• Work order: Check each line of the data for "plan", and copy the ones that have it.

• Data for review:
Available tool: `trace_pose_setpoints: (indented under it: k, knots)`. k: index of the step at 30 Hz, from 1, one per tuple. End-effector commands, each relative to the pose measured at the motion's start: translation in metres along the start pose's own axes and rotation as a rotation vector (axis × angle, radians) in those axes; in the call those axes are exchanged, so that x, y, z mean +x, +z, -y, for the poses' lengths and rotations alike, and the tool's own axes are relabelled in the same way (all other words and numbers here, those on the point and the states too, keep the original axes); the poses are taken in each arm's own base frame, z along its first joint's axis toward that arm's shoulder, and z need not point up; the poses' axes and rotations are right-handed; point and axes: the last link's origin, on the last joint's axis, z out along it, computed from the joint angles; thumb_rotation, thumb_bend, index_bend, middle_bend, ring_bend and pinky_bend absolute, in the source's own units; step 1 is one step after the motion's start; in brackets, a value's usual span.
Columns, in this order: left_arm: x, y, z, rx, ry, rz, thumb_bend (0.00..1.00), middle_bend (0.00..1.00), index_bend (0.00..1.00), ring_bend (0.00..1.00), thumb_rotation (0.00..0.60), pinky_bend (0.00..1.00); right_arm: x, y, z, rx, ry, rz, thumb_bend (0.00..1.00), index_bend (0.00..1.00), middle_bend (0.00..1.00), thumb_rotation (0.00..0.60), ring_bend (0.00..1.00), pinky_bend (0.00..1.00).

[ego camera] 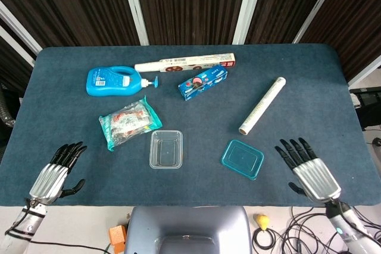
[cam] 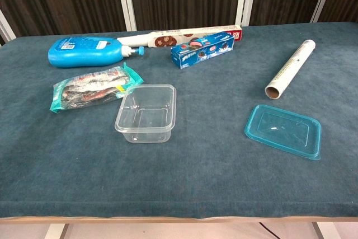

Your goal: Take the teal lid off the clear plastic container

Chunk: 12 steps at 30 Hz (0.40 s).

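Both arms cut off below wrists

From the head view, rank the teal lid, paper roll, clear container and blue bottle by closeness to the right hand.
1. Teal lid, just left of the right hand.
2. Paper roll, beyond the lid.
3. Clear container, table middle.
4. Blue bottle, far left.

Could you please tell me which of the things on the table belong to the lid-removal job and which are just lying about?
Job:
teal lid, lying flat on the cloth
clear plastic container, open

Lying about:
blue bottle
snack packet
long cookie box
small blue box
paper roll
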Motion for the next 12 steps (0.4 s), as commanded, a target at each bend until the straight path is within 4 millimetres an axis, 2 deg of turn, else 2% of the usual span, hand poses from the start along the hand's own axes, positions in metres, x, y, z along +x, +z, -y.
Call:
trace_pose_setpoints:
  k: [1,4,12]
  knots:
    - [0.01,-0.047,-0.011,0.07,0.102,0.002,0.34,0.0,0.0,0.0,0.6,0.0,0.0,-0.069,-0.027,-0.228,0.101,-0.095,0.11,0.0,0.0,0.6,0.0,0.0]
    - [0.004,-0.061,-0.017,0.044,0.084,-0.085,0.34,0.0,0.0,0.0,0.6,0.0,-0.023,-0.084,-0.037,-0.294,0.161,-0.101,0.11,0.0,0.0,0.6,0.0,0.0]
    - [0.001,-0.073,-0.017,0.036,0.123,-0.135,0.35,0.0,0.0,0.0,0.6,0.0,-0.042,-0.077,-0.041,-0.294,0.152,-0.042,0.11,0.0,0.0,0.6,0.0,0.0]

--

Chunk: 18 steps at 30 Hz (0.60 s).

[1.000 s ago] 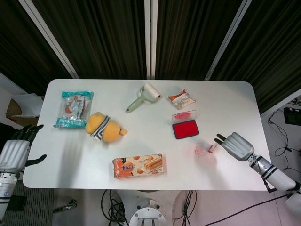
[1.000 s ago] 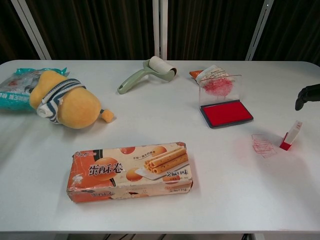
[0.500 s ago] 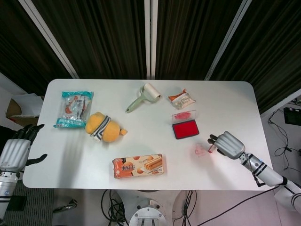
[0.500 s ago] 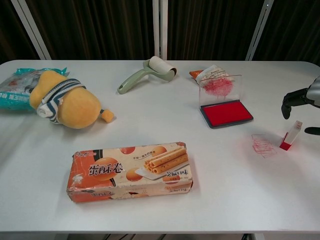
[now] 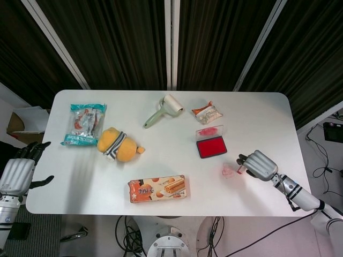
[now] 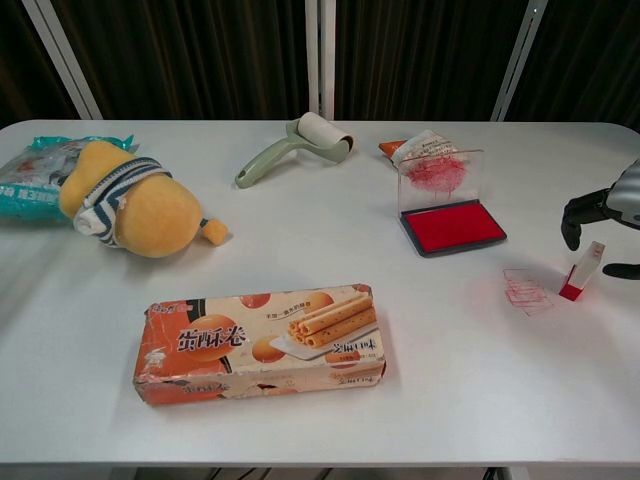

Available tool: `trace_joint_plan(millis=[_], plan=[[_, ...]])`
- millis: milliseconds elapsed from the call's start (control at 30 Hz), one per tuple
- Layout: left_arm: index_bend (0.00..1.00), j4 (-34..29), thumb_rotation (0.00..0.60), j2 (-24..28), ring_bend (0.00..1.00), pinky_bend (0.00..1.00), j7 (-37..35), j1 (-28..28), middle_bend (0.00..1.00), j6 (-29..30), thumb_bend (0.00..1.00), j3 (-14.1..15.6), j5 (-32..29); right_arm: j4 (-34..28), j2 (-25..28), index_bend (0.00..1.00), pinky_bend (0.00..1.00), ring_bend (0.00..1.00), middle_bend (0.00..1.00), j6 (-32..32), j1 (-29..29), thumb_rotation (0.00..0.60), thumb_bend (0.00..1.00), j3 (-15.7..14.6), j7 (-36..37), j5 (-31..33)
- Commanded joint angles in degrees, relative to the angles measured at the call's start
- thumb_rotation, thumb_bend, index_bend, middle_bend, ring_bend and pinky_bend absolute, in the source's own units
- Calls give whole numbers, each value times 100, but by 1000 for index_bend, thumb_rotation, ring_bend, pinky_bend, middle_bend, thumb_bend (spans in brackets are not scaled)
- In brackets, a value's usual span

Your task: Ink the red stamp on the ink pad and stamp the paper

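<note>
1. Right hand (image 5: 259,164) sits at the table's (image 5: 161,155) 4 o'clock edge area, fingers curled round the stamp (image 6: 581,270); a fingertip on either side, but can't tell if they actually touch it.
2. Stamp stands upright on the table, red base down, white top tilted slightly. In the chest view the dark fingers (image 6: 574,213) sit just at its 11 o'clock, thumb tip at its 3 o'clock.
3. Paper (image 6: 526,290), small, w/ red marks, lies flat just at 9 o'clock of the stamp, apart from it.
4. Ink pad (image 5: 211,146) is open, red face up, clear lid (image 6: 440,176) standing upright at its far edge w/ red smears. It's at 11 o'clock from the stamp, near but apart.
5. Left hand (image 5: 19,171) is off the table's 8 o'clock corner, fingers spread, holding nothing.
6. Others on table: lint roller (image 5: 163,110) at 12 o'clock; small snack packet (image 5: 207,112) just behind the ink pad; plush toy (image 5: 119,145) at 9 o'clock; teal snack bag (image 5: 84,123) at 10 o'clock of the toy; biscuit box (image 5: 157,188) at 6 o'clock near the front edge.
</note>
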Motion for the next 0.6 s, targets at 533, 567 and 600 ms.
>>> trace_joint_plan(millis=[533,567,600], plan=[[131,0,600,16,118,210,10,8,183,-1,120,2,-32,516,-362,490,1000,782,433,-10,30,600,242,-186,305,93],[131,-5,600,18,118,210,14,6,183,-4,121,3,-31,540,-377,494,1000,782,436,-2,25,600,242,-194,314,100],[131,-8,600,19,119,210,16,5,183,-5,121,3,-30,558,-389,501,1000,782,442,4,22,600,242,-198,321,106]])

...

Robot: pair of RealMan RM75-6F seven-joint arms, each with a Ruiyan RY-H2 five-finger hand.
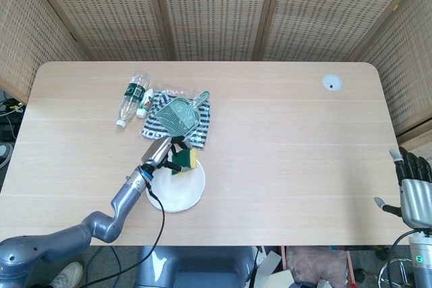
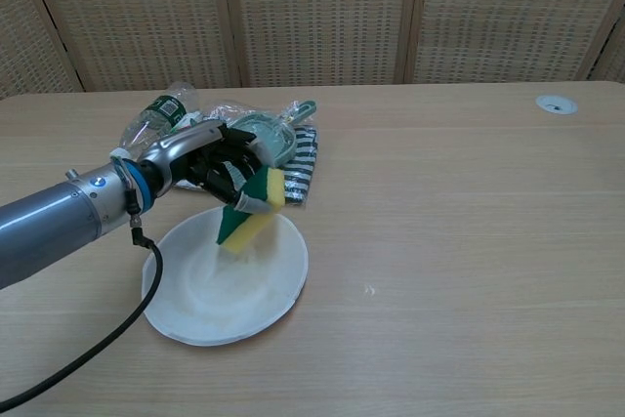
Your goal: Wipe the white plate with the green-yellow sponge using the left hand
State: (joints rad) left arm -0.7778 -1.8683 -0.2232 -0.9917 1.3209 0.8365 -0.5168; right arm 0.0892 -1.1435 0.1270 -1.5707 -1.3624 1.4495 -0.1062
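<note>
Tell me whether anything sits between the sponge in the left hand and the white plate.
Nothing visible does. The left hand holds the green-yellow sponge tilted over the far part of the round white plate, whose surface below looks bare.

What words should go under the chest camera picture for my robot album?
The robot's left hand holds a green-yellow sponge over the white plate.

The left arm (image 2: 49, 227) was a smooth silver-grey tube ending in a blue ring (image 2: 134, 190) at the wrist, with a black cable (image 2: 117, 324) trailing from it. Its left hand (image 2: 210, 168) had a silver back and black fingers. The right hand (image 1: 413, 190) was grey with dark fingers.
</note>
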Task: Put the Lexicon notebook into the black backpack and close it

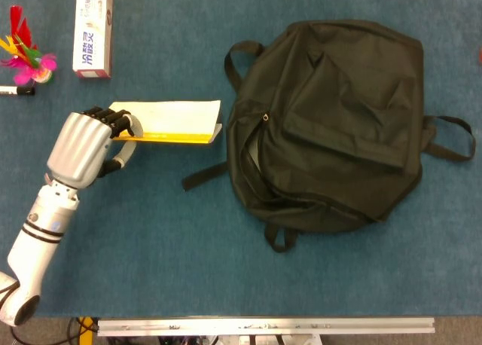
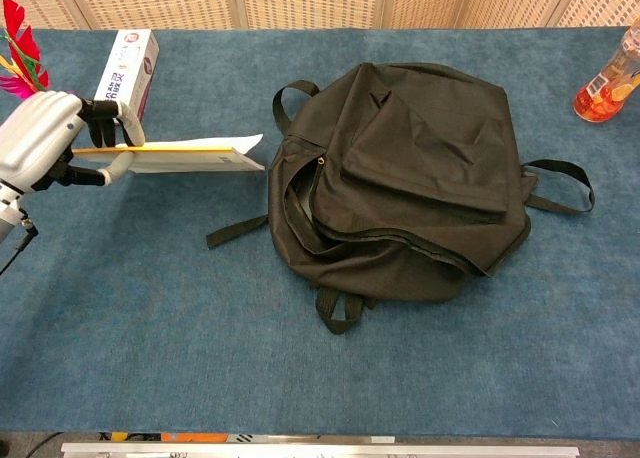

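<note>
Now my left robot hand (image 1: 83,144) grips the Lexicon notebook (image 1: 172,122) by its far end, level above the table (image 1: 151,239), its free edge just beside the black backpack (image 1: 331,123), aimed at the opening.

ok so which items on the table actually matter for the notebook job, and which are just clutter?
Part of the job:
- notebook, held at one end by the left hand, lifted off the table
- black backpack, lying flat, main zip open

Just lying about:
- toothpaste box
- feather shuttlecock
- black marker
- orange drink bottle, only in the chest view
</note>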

• Solution:
Available tool: `trace_joint_plan(millis=[_], plan=[[_, ...]])`
>>> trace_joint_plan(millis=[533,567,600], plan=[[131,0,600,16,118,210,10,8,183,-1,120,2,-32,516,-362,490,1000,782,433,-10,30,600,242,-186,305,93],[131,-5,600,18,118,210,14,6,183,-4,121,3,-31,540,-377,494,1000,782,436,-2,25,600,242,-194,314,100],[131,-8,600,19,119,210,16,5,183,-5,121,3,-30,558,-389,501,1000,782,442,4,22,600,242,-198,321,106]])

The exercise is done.